Accumulation of isolevuglandin-modified protein in normal and fibrotic lung.

Mont S, Davies SS, Roberts Second LJ, Mernaugh RL, McDonald WH, Segal BH, Zackert W, Kropski JA, Blackwell TS, Sekhar KR, Galligan JJ, Massion PP, Marnett LJ, Travis EL, Freeman ML
Sci Rep. 2016 6: 24919

PMID: 27118599 · PMCID: PMC4847119 · DOI:10.1038/srep24919

Protein lysine modification by γ-ketoaldehyde isomers derived from arachidonic acid, termed isolevuglandins (IsoLGs), is emerging as a mechanistic link between pathogenic reactive oxygen species and disease progression.
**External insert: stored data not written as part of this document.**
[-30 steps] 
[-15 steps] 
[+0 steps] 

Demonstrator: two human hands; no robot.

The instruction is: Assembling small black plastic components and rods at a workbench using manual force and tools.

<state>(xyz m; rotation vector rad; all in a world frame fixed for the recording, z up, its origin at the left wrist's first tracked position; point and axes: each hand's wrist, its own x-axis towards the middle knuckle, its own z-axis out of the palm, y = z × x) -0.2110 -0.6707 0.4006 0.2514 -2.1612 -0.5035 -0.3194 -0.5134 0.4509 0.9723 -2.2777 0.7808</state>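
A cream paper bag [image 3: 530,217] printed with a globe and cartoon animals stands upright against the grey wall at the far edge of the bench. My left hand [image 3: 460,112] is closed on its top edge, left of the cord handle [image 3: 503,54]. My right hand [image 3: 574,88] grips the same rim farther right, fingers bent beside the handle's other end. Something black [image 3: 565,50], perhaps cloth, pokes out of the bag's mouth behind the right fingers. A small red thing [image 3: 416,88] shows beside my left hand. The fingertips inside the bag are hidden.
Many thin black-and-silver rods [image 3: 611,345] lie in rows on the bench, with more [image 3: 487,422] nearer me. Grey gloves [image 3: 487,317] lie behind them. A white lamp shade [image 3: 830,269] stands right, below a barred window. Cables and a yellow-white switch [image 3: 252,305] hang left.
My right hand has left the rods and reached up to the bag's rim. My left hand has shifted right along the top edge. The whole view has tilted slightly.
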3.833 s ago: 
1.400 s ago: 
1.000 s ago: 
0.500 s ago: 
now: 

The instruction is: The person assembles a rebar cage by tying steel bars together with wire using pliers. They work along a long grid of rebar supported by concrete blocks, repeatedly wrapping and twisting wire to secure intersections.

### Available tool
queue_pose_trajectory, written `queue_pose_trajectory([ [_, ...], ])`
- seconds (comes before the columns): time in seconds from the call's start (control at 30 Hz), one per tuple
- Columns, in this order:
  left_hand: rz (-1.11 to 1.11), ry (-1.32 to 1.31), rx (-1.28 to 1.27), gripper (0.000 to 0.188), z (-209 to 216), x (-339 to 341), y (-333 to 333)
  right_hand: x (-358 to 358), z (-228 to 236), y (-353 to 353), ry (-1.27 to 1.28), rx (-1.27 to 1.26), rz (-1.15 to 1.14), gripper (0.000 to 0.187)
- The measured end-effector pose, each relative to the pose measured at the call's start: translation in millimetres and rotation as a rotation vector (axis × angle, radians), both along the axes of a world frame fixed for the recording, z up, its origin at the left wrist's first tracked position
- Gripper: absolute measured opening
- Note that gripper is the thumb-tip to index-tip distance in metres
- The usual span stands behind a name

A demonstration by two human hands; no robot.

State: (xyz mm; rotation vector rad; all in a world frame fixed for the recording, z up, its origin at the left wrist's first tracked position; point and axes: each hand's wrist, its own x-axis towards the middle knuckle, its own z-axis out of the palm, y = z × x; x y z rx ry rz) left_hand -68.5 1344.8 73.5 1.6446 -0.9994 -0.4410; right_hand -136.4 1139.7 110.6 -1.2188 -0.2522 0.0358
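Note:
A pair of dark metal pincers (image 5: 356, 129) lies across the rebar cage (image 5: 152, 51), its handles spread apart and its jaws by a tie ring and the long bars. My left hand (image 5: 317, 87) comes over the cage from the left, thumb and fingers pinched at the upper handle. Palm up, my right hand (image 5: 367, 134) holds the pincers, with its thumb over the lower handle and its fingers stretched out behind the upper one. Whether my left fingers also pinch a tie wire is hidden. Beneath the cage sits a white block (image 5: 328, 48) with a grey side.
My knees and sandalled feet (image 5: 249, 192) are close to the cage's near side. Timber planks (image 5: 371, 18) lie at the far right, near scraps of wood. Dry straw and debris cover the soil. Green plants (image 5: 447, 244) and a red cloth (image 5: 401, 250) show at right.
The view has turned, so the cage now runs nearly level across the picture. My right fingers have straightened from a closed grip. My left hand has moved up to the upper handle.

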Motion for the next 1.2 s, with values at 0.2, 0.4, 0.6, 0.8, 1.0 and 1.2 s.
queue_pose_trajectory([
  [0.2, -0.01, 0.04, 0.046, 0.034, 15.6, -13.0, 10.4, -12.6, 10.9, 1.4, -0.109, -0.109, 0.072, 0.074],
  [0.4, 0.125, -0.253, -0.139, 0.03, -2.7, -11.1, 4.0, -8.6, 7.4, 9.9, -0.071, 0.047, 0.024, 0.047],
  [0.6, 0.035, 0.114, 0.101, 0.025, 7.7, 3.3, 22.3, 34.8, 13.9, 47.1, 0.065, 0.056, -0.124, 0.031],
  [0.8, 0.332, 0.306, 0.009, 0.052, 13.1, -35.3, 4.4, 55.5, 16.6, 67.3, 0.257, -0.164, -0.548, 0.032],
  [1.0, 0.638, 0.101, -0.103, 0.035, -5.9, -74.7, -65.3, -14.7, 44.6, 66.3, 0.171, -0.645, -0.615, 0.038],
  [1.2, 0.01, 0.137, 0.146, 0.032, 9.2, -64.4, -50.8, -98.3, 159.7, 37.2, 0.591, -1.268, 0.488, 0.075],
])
However, the questions of whether covalent modification of proteins by IsoLGs are subject to genetic regulation and the identity of IsoLG-modified proteins remain unclear. Herein we show that Nrf2 and Nox2 are key regulators of IsoLG modification in pulmonary tissue and report on the identity of proteins analyzed by LC-MS following immunoaffinity purification of IsoLG-modified proteins. Gene ontology analysis revealed that proteins in numerous cellular pathways are susceptible to IsoLG modification. Although cells tolerate basal levels of modification, exceeding them induces apoptosis. We found prominent modification in a murine model of radiation-induced pulmonary fibrosis and in idiopathic pulmonary fibrosis, two diseases considered to be promoted by gene-regulated oxidant stress. Based on these results we hypothesize that IsoLG modification is a hitherto unrecognized sequelae that contributes to radiation-induced pulmonary injury and IPF.

MeSH Terms (9)

Animals Chromatography, Liquid Disease Models, Animal Lung Mass Spectrometry Mice Protein Processing, Post-Translational Proteome Pulmonary Fibrosis

Connections (6)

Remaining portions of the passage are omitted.